The Blunt measure would have amended a section of the 2010
Patient Protection and Affordable Care Act that is designed to
set national standards for essential healthcare benefits for the
first time, including a host of preventive services.
Three Democrats with conservative records on social issues -
Ben Nelson, Joe Manchin and Robert Casey - joined Republicans in
voting for the amendment.
In an attempt to quell an uproar over contraceptives, Obama
announced this year that religiously affiliated employers would
not be required to offer free birth control to workers, saying
the onus would fall instead on insurers. The president's
"accommodation" is expected to be formulated into legal language
and published as a proposed rule soon.
Neither Obama's gesture, nor Thursday's vote, will likely
resolve the controversy. Catholic authorities who view
artificial conception as a sin and want the policy rescinded.
"This issue will not go away unless the administration
decides to take it away," Blunt said.
POLL FAVORS OBAMA POLICY
A Baptist who entered the Senate in early 2011, Blunt built
a staunch conservative record on social issues including
partial-birth abortion, same-sex marriage and gay adoption
during a 14-year career in the House of Representatives. He has
earned high ratings from Catholic organizations.
Catholic bishops who are at the forefront of the opposition
also described Thursday's outcome as only a temporary setback.
"We will not rest until the protection of conscience rights
is restored and the First Amendment is returned to its place of
respect in the Bill of Rights," said Bishop William Lori of
Bridgeport, Connecticut, who chairs a committee on religious
liberty for the U.S. Conference of Catholic Bishops.
A Kaiser Family Foundation survey of 1,500 adults released
on Thursday showed that nearly two-thirds of Americans favored
Obama's policy, including clear majorities of Catholics and
Blunt's amendment was never expected to pass the
Democratic-controlled chamber.
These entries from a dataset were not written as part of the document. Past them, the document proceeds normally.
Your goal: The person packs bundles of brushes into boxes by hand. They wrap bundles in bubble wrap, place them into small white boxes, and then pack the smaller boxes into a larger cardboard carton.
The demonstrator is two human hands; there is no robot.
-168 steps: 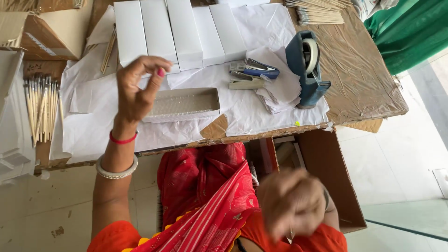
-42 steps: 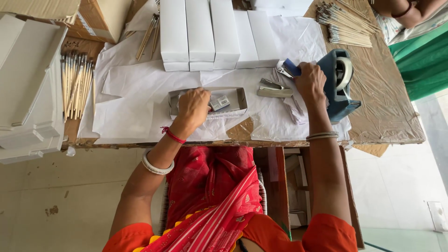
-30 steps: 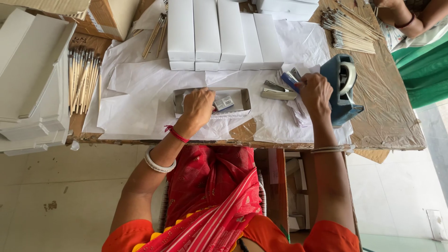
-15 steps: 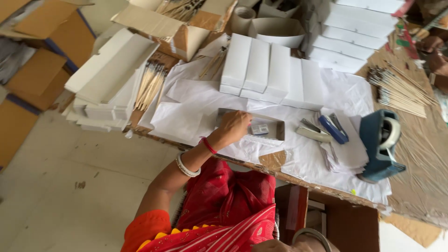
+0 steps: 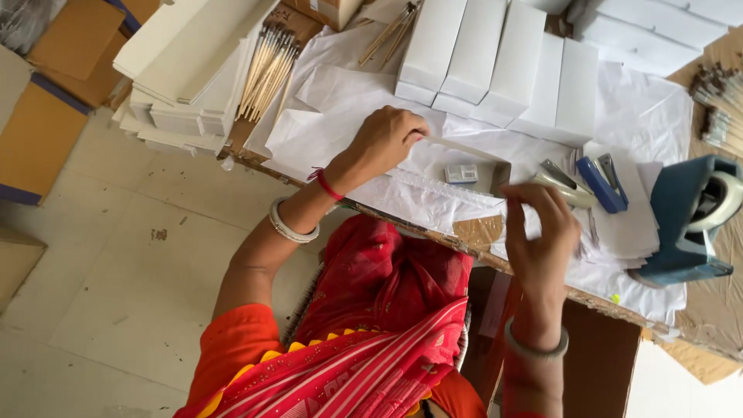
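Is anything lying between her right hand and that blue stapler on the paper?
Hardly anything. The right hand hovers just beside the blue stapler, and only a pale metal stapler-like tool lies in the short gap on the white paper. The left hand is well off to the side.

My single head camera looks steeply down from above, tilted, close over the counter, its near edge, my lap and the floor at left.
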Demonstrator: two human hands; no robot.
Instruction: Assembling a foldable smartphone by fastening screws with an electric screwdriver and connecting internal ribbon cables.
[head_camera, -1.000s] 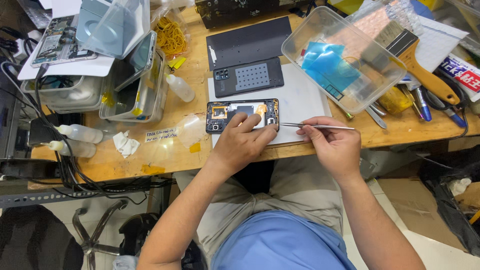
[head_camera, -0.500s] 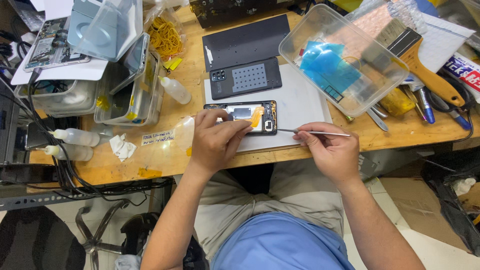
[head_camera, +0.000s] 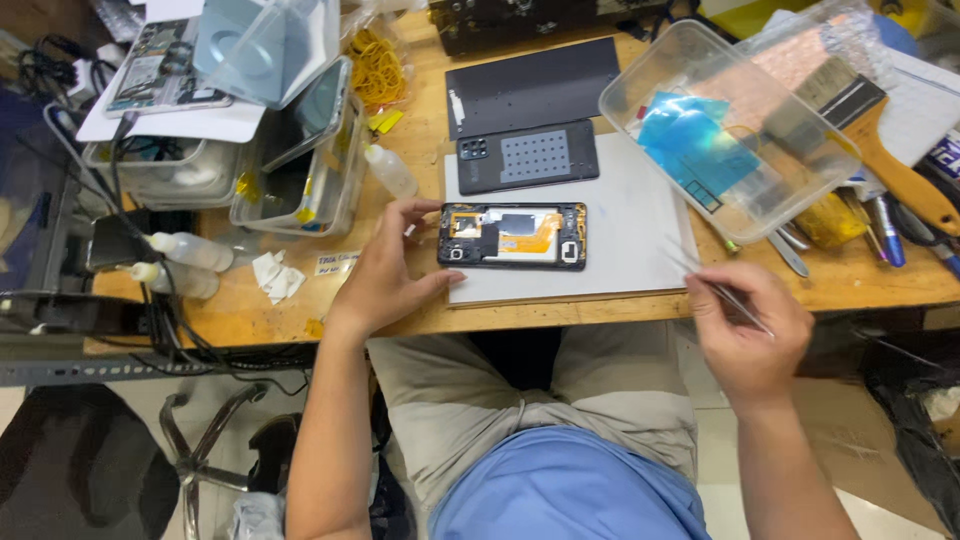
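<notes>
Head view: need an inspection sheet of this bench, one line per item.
Surface: wooden bench with a white work mat at the front edge.
Job's things: opened phone, back off, insides showing, lying flat on the mat; tweezers.
Clutter: dark back cover above the phone, clear plastic tub with blue film, small squeeze bottles, rubber bands, brush.
Grippers: left hand rests at the phone's left end, fingers on its edge; right hand holds the tweezers off the bench edge, clear of the phone.
Cables: black leads hang off the left end.
Surroundings: chair on the floor, lower left.
</notes>
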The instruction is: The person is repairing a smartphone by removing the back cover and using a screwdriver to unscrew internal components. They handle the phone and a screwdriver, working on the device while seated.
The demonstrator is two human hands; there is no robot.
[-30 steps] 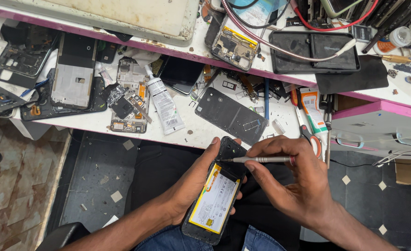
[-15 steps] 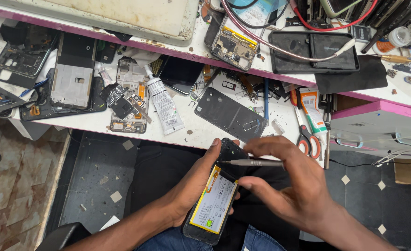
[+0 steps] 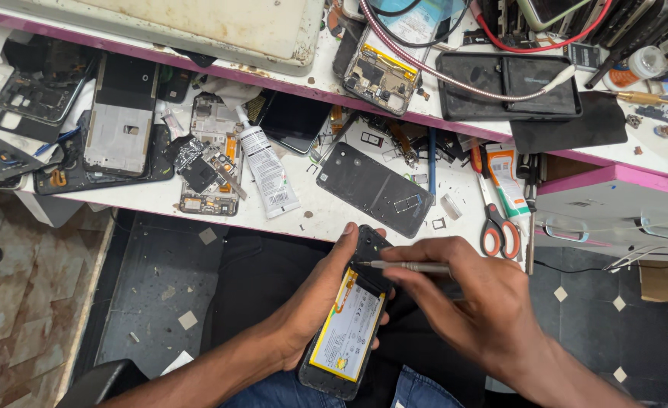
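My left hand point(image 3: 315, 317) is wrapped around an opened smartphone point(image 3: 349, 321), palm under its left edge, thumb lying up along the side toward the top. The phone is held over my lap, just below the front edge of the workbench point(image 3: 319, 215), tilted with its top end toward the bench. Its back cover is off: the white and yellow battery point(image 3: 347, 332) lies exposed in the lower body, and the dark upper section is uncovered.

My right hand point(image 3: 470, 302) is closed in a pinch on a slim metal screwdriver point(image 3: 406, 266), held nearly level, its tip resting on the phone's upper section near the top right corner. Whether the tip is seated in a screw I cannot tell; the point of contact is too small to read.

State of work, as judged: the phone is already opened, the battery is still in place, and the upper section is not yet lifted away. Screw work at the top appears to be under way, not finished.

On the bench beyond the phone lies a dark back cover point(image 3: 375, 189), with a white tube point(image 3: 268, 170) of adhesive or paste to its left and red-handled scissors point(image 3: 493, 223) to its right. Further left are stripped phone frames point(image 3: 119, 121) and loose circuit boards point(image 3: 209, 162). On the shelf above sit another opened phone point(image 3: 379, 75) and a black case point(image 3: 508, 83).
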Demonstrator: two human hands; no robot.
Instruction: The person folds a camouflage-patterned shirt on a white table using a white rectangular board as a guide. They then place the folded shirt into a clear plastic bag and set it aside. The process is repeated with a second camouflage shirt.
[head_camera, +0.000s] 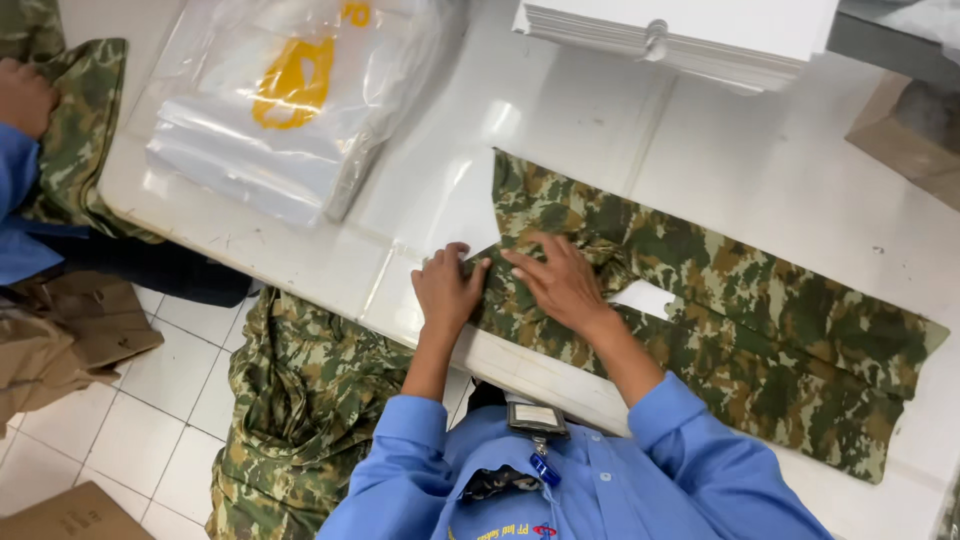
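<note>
While a camouflage garment (720, 300) lies spread across a white counter (800, 170), a person in a blue long-sleeved shirt (600, 480) presses both hands onto its near-left end, where the cloth is bunched into a fold. The left hand (447, 290) rests at the fabric's edge, fingers curled lightly over the fold and pinching it against the counter; the right hand (560, 282) lies flat and open on the cloth just beside it, fingers spread toward the left hand, the two nearly touching. The garment stretches away from the hands toward the right edge of the counter, a small patch of bare counter showing through a gap near the right wrist. A badge (537, 420) hangs at the person's chest. Farther back on the counter to the left sits a stack of clear plastic bags (270, 120) printed with a yellow mark, and at the top a pile of white sheets (690, 35). On the tiled floor (150, 420) below the counter's edge lies a heap of camouflage clothing (300, 410), with brown cardboard (70, 340) to its left. At the far left, another person's hand (25, 95) rests on a separate camouflage piece (80, 130) at the counter's corner.
</note>
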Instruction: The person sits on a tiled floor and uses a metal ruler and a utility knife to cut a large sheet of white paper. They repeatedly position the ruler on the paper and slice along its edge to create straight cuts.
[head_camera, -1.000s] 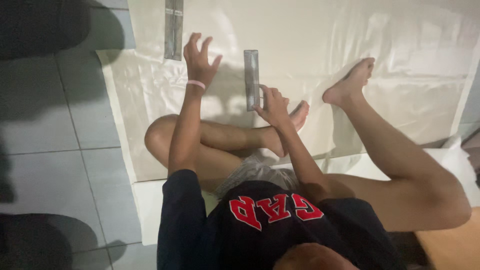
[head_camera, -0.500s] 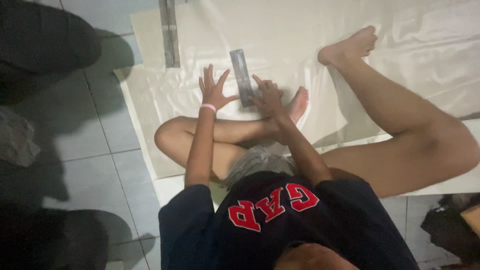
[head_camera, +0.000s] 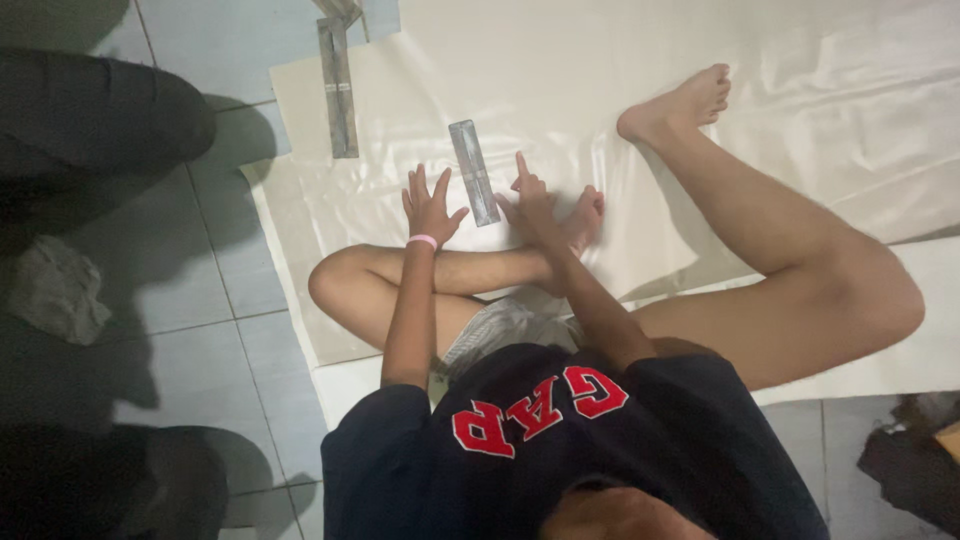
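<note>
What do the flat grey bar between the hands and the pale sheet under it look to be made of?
The grey bar looks like metal: a thin, straight strip with a dull silvery sheen, though painted plastic is possible. The pale sheet looks like a cream fabric or vinyl with a slight satin gloss; it shows soft creases and folds.

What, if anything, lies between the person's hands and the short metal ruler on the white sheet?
Nothing visible. The short metal ruler lies bare on the white sheet, between the left hand and the right hand, both close beside it.
</note>
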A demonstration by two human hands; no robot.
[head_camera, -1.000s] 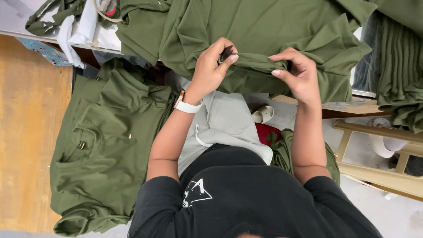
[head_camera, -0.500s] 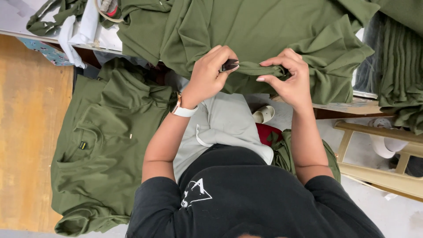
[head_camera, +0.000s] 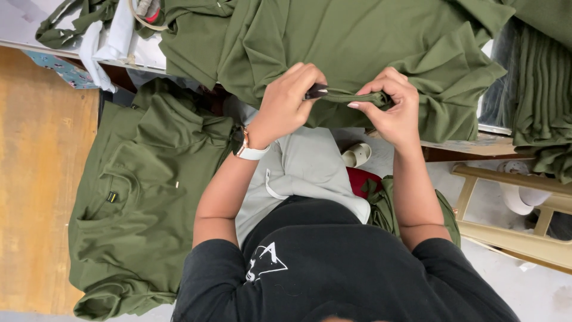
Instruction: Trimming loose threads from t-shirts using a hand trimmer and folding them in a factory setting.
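Hands (head_camera: 342, 101) drawn closer together | both pinch olive garment (head_camera: 357, 48) hem

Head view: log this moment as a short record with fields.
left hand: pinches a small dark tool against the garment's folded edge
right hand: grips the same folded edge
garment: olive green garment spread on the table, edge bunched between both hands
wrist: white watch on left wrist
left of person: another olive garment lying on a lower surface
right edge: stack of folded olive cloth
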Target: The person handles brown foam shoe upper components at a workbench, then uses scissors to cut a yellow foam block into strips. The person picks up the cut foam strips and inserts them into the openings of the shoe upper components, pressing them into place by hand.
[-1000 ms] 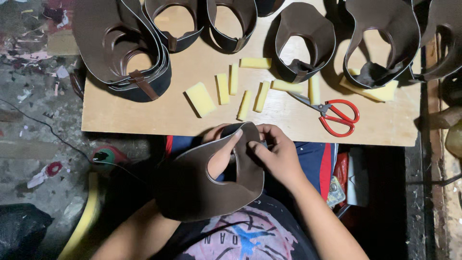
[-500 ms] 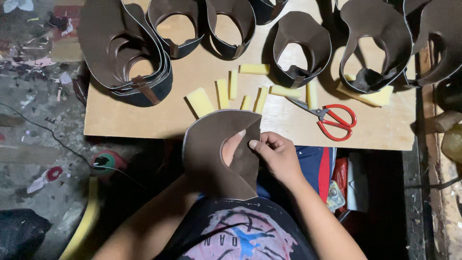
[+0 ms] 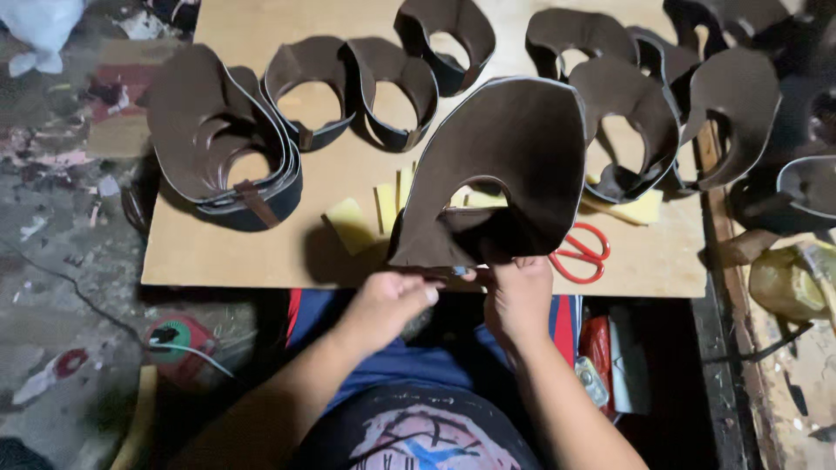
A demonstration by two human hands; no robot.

But it gave Democrats and
Republicans an opportunity for election-year posturing on an
issue that has spawned opposition from Catholics and Protestant
evangelicals including a number of opposition lawsuits.
In a federal lawsuit in Nebraska, seven U.S. states have
joined with Catholic groups and individuals to oppose the rule.
A different battle in the same war erupted in Congress where
Democratic lawmakers called on the House Republican leadership
to repudiate conservative talk radio host Rush Limbaugh.
Limbaugh on Wednesday described a female student from a Catholic
university of being "a slut" and "a prostitute" after she spoke
openly about the need for birth control coverage.
Women's issues have been front-and-center in recent months.
Just over a month ago, breast cancer charity Susan G. Komen
for the Cure became engulfed in controversy for cutting funds to
Planned Parenthood, an abortion provider, and then rescinding
And Health and Human Services Secretary Kathleen Sebelius
faced accusations of bowing to political pressure from social
conservatives for deciding late last year to make the
morning-after pill called Plan B One available without a
prescription only to women older than 17.
Democrats sought to frame the Blunt amendment as a
Republican attack on women's access to healthcare, an argument
that lawmakers hoped would appeal to independent women.
"Vote down this dangerous measure," California Democrat
Barbara Boxer urged her colleagues. "Vote it down. Stand for the
women in the families of this nation."
Republicans presented a religious liberty argument that
could resonate with Catholics and other social conservatives.
"If there is one good thing about this debate, it has given
us all an opportunity to reaffirm what we believe as Americans,"
Senate Minority Leader Mitch McConnell said.
Even before the vote got under way, the Obama re-election
campaign weighed in with the charge that nearly 80 million women
who receive coverage through their employers could lose access
to preventive services under the Republican amendment.
A statement from Obama deputy campaign manager Stephanie
Cutter said the public could thank Republican presidential
hopefuls Mitt Romney and Rick Santorum for "helping to pave the
way for this anti-contraception agenda."
The statement also referred to Romney's muddled position on
the Blunt amendment. Romney told an interviewer on Wednesday
that "I'm not for the bill." A spokeswoman said later he was
confused by the way the question was posed and that Romney
supported the amendment.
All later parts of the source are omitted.